EXERCISE INPUTS Start Marker
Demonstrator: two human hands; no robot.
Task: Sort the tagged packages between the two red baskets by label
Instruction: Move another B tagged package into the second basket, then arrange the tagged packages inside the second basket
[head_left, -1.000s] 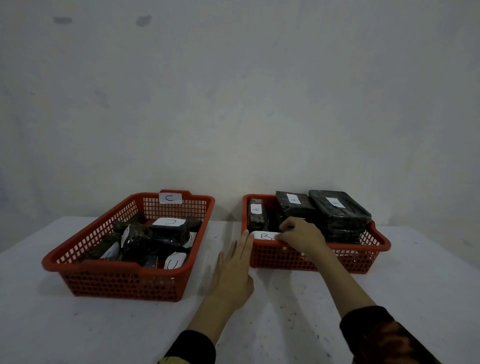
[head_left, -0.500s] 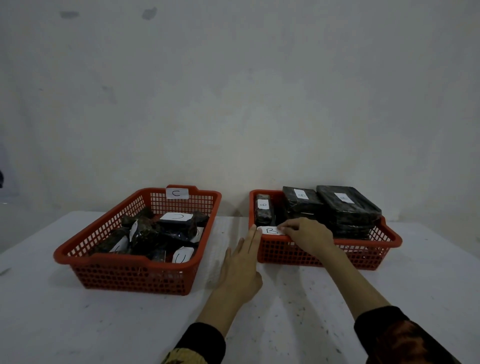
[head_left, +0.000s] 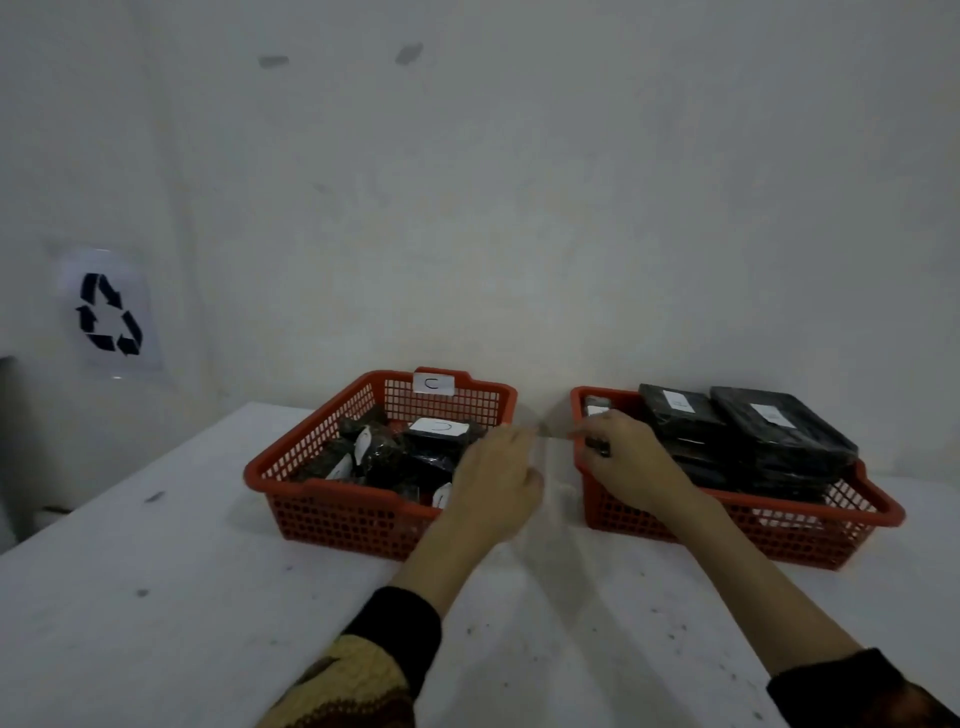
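Two red mesh baskets are set side by side on a white table (head_left: 156, 597) against a wall. The left basket (head_left: 332, 512), tagged "C" on its far rim, is filled with small dark tagged packages (head_left: 389, 457). The right basket (head_left: 779, 525) is stacked with larger flat black packages (head_left: 769, 431) bearing white labels. The left hand (head_left: 493, 478) is raised between the baskets, blurred, fingers extended, nothing held. The right hand (head_left: 623, 457) is placed over the right basket's near-left corner; its grip cannot be told. A recycling sign (head_left: 109, 314) is seen on the wall.
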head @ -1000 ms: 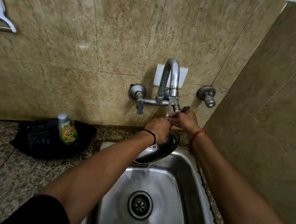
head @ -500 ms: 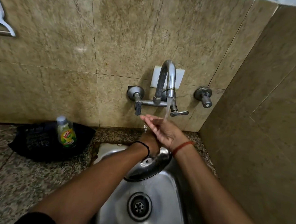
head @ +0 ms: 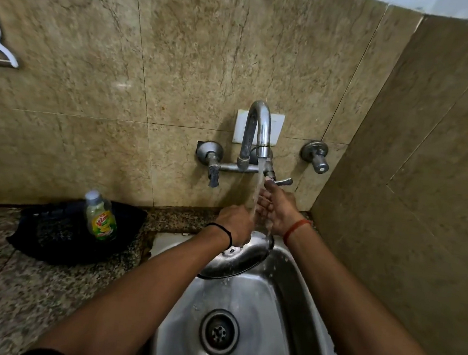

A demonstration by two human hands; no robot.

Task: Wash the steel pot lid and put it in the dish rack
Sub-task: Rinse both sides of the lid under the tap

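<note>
Lid: steel pot lid (head: pixel 237 259) tilted over the back of the sink (head: pixel 295 303), under running tap (head: pixel 257 128) water
Left hand (head: pixel 235 224): fingers curled around the lid's top
Right hand (head: pixel 277 208): fingers straight, together, in the stream
Progress: rinsing seems underway; racking remains, no rack visible
Writing: bottle (head: pixel 100 216) label blurred, unreadable

Steel pot lid (head: pixel 236 259) tilted over sink (head: pixel 295 297) back rim, gripped at its top by left hand (head: pixel 235 224). Right hand (head: pixel 277 210) at 3 o'clock of left, fingers extended into water stream (head: pixel 258 185) from tap (head: pixel 257 131). Dish soap bottle (head: pixel 100 216) at 9 o'clock, standing on black cloth (head: pixel 58 235) on granite counter (head: pixel 16 285). Drain (head: pixel 219 332) at 6 o'clock.
</note>
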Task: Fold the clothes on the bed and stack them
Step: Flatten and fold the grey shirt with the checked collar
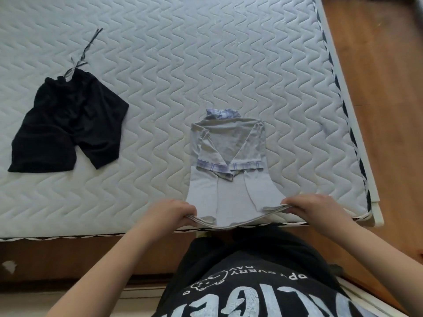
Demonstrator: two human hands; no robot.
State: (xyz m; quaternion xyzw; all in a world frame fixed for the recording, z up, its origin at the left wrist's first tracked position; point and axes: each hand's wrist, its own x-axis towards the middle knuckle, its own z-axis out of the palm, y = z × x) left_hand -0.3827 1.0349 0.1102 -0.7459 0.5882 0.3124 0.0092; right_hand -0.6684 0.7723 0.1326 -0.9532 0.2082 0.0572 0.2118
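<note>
— Since both hands sit at the near edge of the bed [160, 65], what are they doing?

— The left hand [172, 210] and right hand [317, 208] each have their fingers closed on a near corner of the grey shirt [229, 156], holding its hem just off the mattress. I'd guess that is to carry the hem up toward the collar for the next fold.

— And the sleeves?

— Already crossed over the middle, checked cuffs meeting, so the shirt lies narrow, right of centre.

— Anything in the way?

— No. The black shorts [68, 124] lie unfolded, well apart on the far left, drawstring [84, 51] trailing away. Nothing is stacked yet.
</note>
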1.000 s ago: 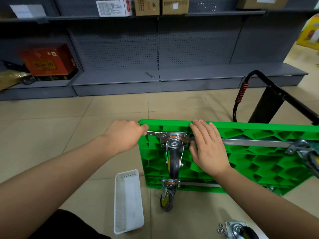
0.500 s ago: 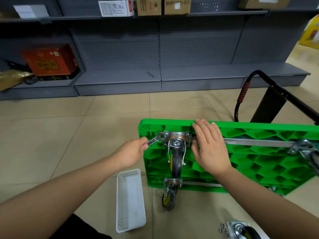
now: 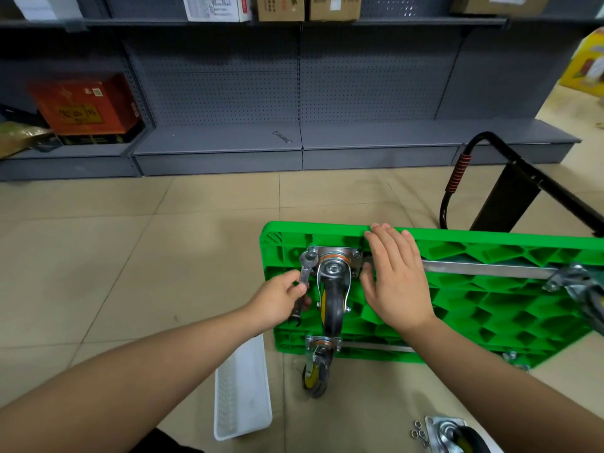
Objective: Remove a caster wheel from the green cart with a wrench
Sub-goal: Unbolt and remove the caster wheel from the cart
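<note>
The green cart (image 3: pixel 490 308) stands tipped on its side on the floor, its ribbed underside facing me. A caster wheel (image 3: pixel 333 299) with a steel mounting plate is bolted near the cart's upper left corner. My left hand (image 3: pixel 281 300) grips a silver wrench (image 3: pixel 304 278), whose upper jaw sits on a bolt at the plate's top left corner while its handle points down. My right hand (image 3: pixel 397 279) lies flat with straight fingers against the cart's underside, just right of the caster, fingertips reaching the top edge.
A second caster (image 3: pixel 317 371) hangs at the cart's lower left. A white plastic basket (image 3: pixel 242 390) lies on the floor below my left hand. A detached caster (image 3: pixel 457 436) and several nuts (image 3: pixel 420 434) lie at bottom right. The black cart handle (image 3: pixel 490 184) rises behind; grey shelving holds a spare wrench (image 3: pixel 282 137).
My left hand has swung the wrench handle counterclockwise around the bolt, from pointing left and level to pointing down. The right hand has stayed pressed on the cart.
</note>
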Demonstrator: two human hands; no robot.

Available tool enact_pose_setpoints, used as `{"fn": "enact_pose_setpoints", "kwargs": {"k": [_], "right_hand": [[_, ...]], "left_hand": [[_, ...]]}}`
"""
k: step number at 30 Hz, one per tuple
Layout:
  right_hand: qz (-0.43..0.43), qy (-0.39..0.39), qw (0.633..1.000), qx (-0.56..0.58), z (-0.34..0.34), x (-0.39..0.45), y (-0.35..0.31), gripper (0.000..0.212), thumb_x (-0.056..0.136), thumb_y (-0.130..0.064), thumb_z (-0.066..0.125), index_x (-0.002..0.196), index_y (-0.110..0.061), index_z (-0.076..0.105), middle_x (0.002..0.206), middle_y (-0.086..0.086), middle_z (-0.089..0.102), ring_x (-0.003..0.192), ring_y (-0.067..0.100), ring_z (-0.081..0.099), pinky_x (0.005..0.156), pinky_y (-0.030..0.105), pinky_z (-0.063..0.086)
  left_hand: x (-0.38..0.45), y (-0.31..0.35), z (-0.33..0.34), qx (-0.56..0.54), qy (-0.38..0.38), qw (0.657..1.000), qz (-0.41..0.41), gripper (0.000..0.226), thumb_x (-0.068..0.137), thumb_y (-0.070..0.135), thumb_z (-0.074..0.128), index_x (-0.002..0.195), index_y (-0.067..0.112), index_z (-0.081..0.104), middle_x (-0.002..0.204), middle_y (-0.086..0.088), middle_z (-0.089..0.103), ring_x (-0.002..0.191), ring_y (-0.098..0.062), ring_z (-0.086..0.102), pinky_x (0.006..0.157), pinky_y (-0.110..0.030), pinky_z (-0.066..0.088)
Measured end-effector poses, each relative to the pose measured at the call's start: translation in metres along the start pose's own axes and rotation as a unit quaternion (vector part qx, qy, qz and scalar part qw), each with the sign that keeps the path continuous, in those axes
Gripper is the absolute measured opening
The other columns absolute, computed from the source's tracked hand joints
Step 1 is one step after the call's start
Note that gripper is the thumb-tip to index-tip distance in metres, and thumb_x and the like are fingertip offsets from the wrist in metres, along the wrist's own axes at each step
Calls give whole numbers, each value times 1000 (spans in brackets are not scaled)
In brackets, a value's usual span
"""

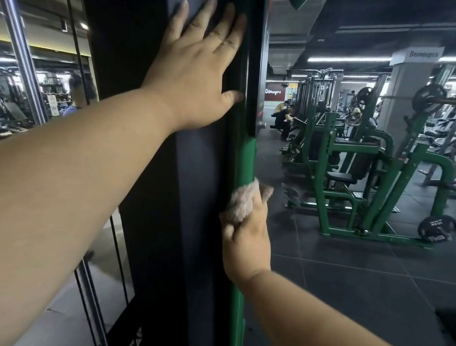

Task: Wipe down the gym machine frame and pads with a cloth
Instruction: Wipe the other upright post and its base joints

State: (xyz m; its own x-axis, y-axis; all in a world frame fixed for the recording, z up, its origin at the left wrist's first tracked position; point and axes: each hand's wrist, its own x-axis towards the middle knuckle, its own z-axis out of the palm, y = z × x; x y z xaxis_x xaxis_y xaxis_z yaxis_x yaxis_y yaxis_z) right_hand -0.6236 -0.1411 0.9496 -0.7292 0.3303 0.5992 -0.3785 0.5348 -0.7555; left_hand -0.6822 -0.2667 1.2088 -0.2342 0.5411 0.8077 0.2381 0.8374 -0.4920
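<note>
Cloth [242, 203], a pale pinkish fuzzy rag, sits bunched in the right hand [247, 240], whose fingers [229, 230] are curled round it and press it against the green upright post [246, 163] of the gym machine frame. The rag touches the post about halfway up its visible length, on the side that faces the open gym floor, and a tuft of it sticks out above the knuckles. The right forearm reaches in from the lower right corner of the view.

Higher up, the left hand [195, 78] lies flat on the dark panel [193, 169] of the same machine, its fingers [228, 30] straight and spread, holding nothing. The thumb points toward the black edge strip that runs between the panel and the green post. The left forearm crosses the view from the lower left edge.

Left of the panel a chrome guide rod [20, 44] slants upward, with thin black cables near it and a mirror or glass behind that shows more gym gear. To the right, across the dark tiled floor [350, 286], stands a green plate-loaded machine [346, 169] with a black seat, and a weight plate [436, 228] hangs at its lower right end. Farther back are grey racks, a pillar [404, 87] with a white sign, strip lights on the ceiling, and a seated person in yellow [282, 108], small and unclear.
</note>
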Motion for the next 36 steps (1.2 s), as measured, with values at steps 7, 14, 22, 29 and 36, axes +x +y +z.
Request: {"fn": "enact_pose_setpoints", "kwargs": {"k": [7, 14, 22, 29, 36], "right_hand": [[131, -108, 983, -67, 21, -91, 98, 93, 97, -37, 63, 156, -63, -3, 174, -18, 0, 159, 14, 22, 120, 43, 38], [79, -133, 985, -80, 12, -53, 92, 96, 98, -37, 65, 167, -34, -2, 174, -16, -10, 145, -16, -27, 129, 55, 19], [80, -91, 993, -3, -2, -44, 52, 92, 96, -26, 68, 151, -70, 8, 152, -44, 21, 142, 11, 40, 121, 46, 35], [99, -119, 988, -17, 5, -46, 67, 93, 98, -36, 65, 160, -57, -1, 171, -27, -6, 160, 10, -13, 130, 55, 7], [15, -59, 997, 38, -7, 11, 22, 84, 94, -34, 70, 159, -51, 18, 162, -37, 19, 122, -44, 8, 108, 12, 31]], "left_hand": [[-1, 0, 1, 5, 12, 1000, 2, 98, 93, 69, 46, 166, 12, 14, 173, -12, 23, 162, -34, 10, 129, -58, 3], [-1, 0, 0, 12, 19, 1000, 1, 93, 91, 66, 48, 161, 9, 26, 165, -15, 36, 151, -37, 31, 123, -58, 20], [-32, 31, 11, -34, -13, 997, 74, 96, 96, 61, 52, 167, 9, 14, 176, -12, 4, 162, -38, 2, 130, -58, 4], [-51, 48, 20, -39, -32, 997, 58, 104, 95, 72, 44, 167, 3, 11, 175, -16, -6, 162, -36, -1, 132, -53, 5], [-51, 52, 26, -39, -26, 998, 50, 101, 95, 71, 45, 164, 0, 22, 175, -17, -8, 162, -36, -2, 132, -53, 4]]}}
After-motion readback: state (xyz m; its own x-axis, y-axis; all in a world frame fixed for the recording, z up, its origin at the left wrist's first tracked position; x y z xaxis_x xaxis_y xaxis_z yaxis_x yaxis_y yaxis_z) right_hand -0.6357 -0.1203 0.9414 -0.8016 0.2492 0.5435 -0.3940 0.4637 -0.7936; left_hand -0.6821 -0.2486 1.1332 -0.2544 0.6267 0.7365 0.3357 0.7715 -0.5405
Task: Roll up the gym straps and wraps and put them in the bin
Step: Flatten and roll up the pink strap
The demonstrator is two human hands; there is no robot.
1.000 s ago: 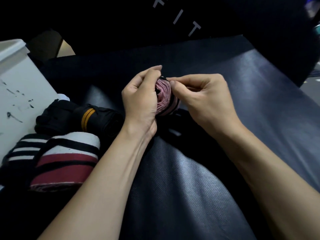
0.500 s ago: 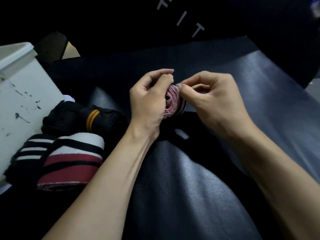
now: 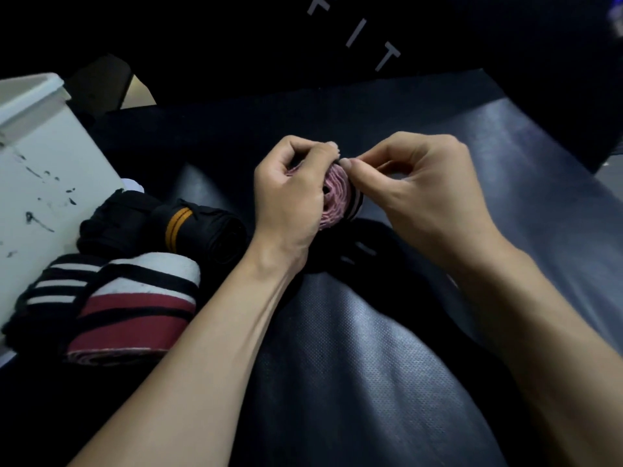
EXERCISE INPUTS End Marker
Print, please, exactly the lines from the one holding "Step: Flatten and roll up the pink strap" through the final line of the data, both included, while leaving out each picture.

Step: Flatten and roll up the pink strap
The demonstrator is two human hands; there is no robot.
1.000 s ago: 
0.500 s ago: 
now: 

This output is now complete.